Reverberações de Sade Imaginação perversa e literatura - Prof. Dr. Fábio Figueiredo Camargo

por Rodrigo Valverde Denubila
Publicado: 18/07/2026 - 13:18
Última modificação: 18/07/2026 - 13:18

O projeto propõe uma análise crítica de narrativas literárias que exploram a perversão como elemento estético e temático, a partir da influência do Marquês de Sade. A pesquisa parte da constatação de que, desde o século XIX, a literatura tem incorporado personagens e situações que desafiam normas morais e sexuais, muitas vezes inspiradas na obra de Sade, cuja “imaginação perversa” se tornou um paradigma para a representação do desejo desviante. A proposta não busca patologizar a perversão, mas compreendê-la como um recurso literário e simbólico que permite a criação de textos que subvertem normas sociais, morais e estilísticas. A “imaginação perversa”, nesse contexto, é entendida como a capacidade de fabular o inominável, de representar o que é considerado tabu, e de construir narrativas que desestabilizam convenções sobre sexualidade, corpo e identidade. A pesquisa se distancia da abordagem psicanalítica tradicional, focando-se na apropriação literária da perversão como forma de expressão artística e crítica social.

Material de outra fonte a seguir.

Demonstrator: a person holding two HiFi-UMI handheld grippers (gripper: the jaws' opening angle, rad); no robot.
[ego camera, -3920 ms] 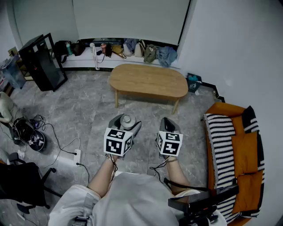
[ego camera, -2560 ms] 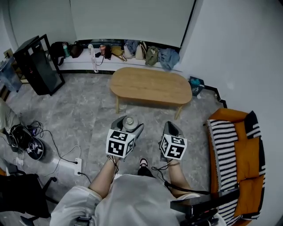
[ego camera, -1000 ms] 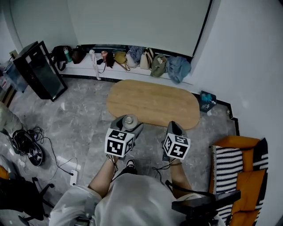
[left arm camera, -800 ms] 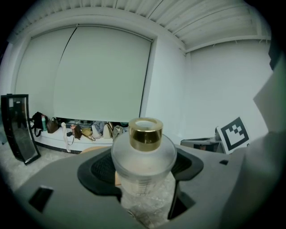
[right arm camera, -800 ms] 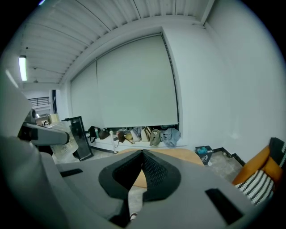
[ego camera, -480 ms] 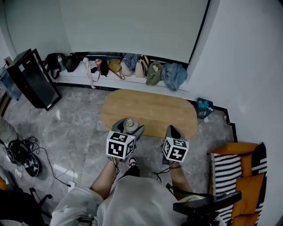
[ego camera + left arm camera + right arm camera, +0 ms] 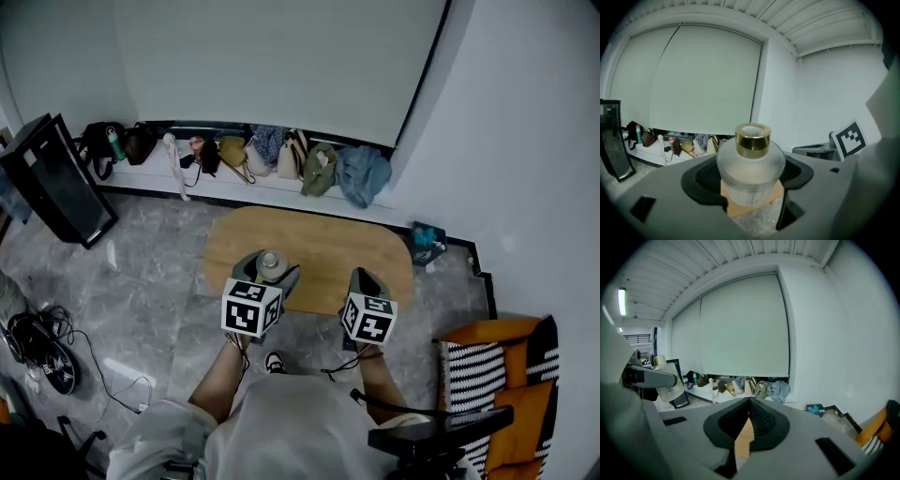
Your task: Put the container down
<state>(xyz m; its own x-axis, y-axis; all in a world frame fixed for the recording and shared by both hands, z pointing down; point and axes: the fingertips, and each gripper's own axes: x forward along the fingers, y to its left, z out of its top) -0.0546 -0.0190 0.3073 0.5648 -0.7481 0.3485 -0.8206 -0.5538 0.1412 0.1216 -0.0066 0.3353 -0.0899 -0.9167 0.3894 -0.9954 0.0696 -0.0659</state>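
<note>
A frosted glass container (image 7: 271, 265) with a gold cap stands upright between the jaws of my left gripper (image 7: 268, 274), which is shut on it. In the left gripper view the container (image 7: 750, 174) fills the gap of the left gripper (image 7: 751, 185), with the pads pressed against its sides. Both grippers hover over the near edge of the oval wooden table (image 7: 319, 246). My right gripper (image 7: 364, 281) is beside the left one; in the right gripper view the right gripper (image 7: 750, 402) has its pads meeting at the tip and holds nothing. A strip of the table (image 7: 744, 440) shows below them.
Bags and clothes (image 7: 281, 157) line the ledge under the back wall. A black cabinet (image 7: 52, 178) stands at the left and cables (image 7: 33, 339) lie on the floor. An orange and striped sofa (image 7: 497, 375) is at the right. A teal item (image 7: 424, 242) sits past the table's right end.
The person has walked forward. The table has come nearer, from ahead of the grippers to under them. The container stays in the left gripper and the right stays shut.
</note>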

O corpus da pesquisa inclui obras de autores como Álvares de Azevedo, Emily Brontë, João do Rio, Georges Bataille, Jean Genet, Wilma Azevedo, João Silvério Trevisan, Bernardo Carvalho, Yukio Mishima, entre outros. Esses escritores são analisados por sua capacidade de criar personagens e tramas que encarnam práticas sexuais dissidentes, desafiando os limites entre erotismo, pornografia e obscenidade. A literatura, nesse sentido, torna-se um espaço de experimentação estética e política, onde o desvio é não apenas temático, mas também formal. O embasamento teórico do projeto é amplo e interdisciplinar, envolvendo autores como Michel Foucault, Elizabeth Roudinesco, Robert Stoller, Eliane Robert Moraes, Paul B. Preciado, Judith Butler e Javier Saez. Esses pensadores contribuem para a compreensão da perversão como construção histórica, cultural e discursiva, e para a análise da linguagem como espaço de resistência e subversão. A teoria queer, em especial, oferece ferramentas para desestabilizar categorias fixas de identidade e desejo, permitindo uma leitura mais inclusiva e crítica da literatura.

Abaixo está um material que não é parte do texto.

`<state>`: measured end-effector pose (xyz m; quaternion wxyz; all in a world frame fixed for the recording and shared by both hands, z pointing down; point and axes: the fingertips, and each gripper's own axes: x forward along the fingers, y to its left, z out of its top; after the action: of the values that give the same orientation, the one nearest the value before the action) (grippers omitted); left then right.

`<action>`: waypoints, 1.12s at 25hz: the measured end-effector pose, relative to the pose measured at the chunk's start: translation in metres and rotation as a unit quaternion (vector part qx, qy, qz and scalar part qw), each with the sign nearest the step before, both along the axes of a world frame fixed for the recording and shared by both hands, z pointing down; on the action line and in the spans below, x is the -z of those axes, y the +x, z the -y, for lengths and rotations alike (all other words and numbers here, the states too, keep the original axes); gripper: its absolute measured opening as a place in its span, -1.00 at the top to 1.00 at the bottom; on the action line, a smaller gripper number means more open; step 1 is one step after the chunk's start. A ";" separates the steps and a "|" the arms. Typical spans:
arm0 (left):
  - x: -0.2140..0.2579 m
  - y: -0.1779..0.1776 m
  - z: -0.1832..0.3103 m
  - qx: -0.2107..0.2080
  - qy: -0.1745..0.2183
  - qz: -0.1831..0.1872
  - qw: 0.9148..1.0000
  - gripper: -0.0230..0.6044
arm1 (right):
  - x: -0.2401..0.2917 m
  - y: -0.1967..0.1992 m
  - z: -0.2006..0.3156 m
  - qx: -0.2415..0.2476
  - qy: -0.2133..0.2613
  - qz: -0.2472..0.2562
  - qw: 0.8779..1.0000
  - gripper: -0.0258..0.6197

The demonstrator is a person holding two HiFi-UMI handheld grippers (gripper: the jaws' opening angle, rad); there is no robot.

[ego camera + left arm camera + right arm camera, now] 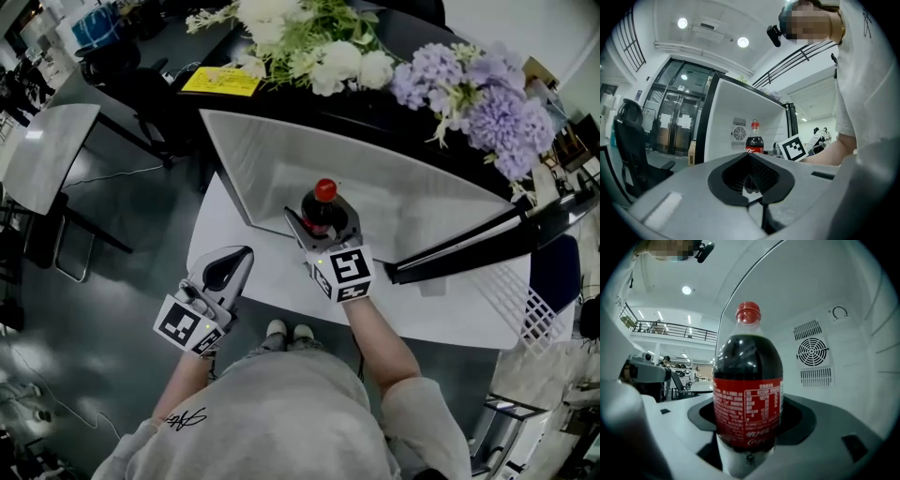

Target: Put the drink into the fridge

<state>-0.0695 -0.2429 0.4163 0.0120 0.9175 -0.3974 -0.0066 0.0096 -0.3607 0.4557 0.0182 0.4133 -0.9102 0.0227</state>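
1. The right claw [322, 228] is clamped round the lower body of the drink [324, 200], a dark cola bottle with a red cap. The bottle is upright and the jaws press both sides.
2. The left claw [233, 259] has its jaws together with nothing between them. It hangs low, outside the fridge [272, 155], off the front left corner.
3. The fridge door [487, 239] is swung wide open to the right, so the white interior is exposed.
4. The drink is in the fridge opening, over the front middle of the fridge floor. In the right gripper view the fan vent [812, 351] on the back wall sits behind the bottle.
5. Whether the bottle base touches the fridge floor cannot be told, because the claw hides it.
6. Flowers [309, 47] lie on the black fridge top, away from the action.
7. Progress, as a judgement: pick-up is done, the door is open, and the drink is carried to or just inside the fridge.
8. Left to do: set the bottle down on the floor, open the right claw, pull out, and probably shut the door.
9. Risk: the bottle may tip if released before the base is seated.
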 end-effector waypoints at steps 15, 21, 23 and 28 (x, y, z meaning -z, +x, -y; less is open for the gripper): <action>-0.010 -0.021 -0.008 0.033 -0.016 0.004 0.999 0.92 | -0.032 -0.016 0.063 -0.020 -0.017 -0.005 1.000 -0.07; -0.013 -0.023 -0.011 0.038 -0.023 0.004 0.999 0.92 | -0.036 -0.026 0.080 -0.019 -0.019 -0.010 1.000 -0.07; -0.014 -0.024 -0.012 0.040 -0.024 0.002 0.999 0.92 | -0.037 -0.028 0.085 -0.021 -0.019 -0.008 1.000 -0.07; -0.016 -0.028 -0.015 0.047 -0.028 0.004 0.999 0.92 | -0.040 -0.031 0.096 -0.024 -0.012 -0.017 0.999 -0.07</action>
<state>-0.0974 -0.2280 0.4327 0.0355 0.8973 -0.4399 0.0078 -0.0216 -0.4570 0.4952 0.0380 0.4352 -0.8991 0.0272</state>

A justificativa do projeto reside na necessidade de ampliar os horizontes dos estudos literários no Brasil, incorporando obras e temas marginalizados, e promovendo uma reflexão crítica sobre os limites da representação e da normatividade. Ao investigar a “imaginação perversa” na literatura, o projeto contribui para o debate sobre liberdade de expressão, diversidade sexual e o papel da arte na construção de novas sensibilidades.

Temas para Orientação: Os autores citados no resumo do projeto; Literatura e sexualidade; Revisões do cânone; Literatura e homoerotismo.